Post by Cyber_Rebel »

On one hand, I'd like to be hopelessly optimistic for once and state that his viewpoint may be pre-mature considering we're still only a few decades into the 21st century. Remember by this point last century, Mussolini had just come into power and Adolf had yet to be sent to prison, in which he'd write his famous piece. The Soviet Union was also established exactly 100 years ago with Stalin yet to seize power. We'd yet to split the atom, which would go on to dominate geopolitics to this very day.

If one were to gaze upon the formulative years, they'd be forgiven for thinking the 20th would've been an age of ceaseless totalitarianism all across the globe with humanity being set back into a new dark age. While completely unperfect, we advanced more last century on many fronts than any other prior. We somehow made it out alive and ready for an even more uncertain future.

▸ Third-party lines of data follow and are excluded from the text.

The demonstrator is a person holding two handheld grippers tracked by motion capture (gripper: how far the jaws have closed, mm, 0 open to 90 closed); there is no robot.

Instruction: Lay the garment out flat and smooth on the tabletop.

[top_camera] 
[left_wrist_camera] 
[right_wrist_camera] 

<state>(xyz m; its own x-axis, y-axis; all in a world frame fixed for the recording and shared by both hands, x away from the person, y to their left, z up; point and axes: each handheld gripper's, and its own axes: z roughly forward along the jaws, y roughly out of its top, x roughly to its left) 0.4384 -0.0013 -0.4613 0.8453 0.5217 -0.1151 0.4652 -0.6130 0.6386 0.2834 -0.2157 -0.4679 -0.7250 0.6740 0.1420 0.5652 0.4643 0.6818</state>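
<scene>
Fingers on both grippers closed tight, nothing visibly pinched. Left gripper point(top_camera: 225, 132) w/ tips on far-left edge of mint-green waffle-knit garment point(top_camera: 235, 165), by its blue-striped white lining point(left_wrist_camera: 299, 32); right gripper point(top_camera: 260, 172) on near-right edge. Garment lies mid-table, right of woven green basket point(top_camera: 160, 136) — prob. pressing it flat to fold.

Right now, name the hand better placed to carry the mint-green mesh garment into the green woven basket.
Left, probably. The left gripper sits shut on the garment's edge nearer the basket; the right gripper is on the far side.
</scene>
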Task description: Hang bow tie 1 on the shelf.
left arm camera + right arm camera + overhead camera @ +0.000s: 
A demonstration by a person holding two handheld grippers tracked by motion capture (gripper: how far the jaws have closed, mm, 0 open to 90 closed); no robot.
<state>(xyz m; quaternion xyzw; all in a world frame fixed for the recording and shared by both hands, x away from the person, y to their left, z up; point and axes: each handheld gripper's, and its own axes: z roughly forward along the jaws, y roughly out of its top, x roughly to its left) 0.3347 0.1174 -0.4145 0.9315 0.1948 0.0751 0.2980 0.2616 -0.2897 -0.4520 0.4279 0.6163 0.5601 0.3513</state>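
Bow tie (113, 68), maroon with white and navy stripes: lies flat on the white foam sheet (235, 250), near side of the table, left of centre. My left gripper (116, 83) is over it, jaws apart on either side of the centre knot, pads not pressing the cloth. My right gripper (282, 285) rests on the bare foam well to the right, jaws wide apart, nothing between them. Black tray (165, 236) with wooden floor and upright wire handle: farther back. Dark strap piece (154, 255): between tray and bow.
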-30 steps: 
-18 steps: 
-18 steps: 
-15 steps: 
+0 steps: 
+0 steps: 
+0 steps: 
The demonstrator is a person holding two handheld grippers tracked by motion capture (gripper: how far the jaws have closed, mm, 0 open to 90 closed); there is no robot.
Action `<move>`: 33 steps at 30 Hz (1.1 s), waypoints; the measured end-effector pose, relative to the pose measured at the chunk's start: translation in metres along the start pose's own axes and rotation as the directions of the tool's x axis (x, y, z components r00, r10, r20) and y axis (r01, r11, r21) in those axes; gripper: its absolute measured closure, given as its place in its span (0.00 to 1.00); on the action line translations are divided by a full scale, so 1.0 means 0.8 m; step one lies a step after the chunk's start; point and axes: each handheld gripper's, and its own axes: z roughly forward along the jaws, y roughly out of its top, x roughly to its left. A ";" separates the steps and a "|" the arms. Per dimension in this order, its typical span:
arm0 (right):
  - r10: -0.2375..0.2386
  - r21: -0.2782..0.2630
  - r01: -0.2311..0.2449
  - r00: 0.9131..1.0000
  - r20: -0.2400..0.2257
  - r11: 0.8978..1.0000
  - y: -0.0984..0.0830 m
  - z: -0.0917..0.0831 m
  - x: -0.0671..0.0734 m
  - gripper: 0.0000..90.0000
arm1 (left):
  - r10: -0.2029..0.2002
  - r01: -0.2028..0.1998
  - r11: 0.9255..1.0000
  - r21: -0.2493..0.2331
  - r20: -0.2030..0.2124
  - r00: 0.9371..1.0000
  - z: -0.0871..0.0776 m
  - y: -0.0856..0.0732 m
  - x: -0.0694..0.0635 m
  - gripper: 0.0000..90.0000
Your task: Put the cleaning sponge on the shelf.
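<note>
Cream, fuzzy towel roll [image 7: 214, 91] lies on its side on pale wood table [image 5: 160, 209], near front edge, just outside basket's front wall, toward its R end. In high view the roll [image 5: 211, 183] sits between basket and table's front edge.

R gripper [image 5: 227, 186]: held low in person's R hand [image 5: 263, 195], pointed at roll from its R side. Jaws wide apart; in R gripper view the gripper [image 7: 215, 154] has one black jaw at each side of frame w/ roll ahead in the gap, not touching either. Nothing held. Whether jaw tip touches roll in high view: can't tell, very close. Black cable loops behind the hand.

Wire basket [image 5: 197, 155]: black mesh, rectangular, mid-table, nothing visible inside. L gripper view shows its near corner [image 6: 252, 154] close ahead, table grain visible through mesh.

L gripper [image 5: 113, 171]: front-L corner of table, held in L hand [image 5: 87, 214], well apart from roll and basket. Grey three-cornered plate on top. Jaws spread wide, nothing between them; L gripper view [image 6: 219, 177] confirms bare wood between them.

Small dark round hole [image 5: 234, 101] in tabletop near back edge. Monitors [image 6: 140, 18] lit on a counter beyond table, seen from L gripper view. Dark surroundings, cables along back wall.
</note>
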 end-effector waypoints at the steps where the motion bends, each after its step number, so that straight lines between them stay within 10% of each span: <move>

On the other hand, I do get the point Mr. Reich makes, after all the assumptions he was wrong about reminds me of how early last century people were thinking Europe/modern economies at the time had advanced past the need for barbarism and warfare. Their naivety too was proven wrong.
I formed this belief in the early 1990s, when the Soviet Union had imploded and China was still poor. It seemed to me that totalitarian regimes didn’t stand a chance in the new technologically driven, globalized world. Sure, petty dictatorships would remain in some retrograde regions of the world. But modernity came with democracy, and democracy with modernity.
Indeed, they merely adapted to the new era and disruptive technologies it brought about. Stands to reason then, we too must adapt in order to counter them, and maybe we can look back on the 21st century as another truly transformative one. Another futurist once said that the "character" of any given century is decided within the first 20 years or so. Looking at Crimea annexation and the geopolitical fallout now that may be the case, but perhaps rather than viewing a single (or couple) bad actor(s) dictating the course, maybe it's the almost global solidarity shown in the face of it that will best represent this century's character.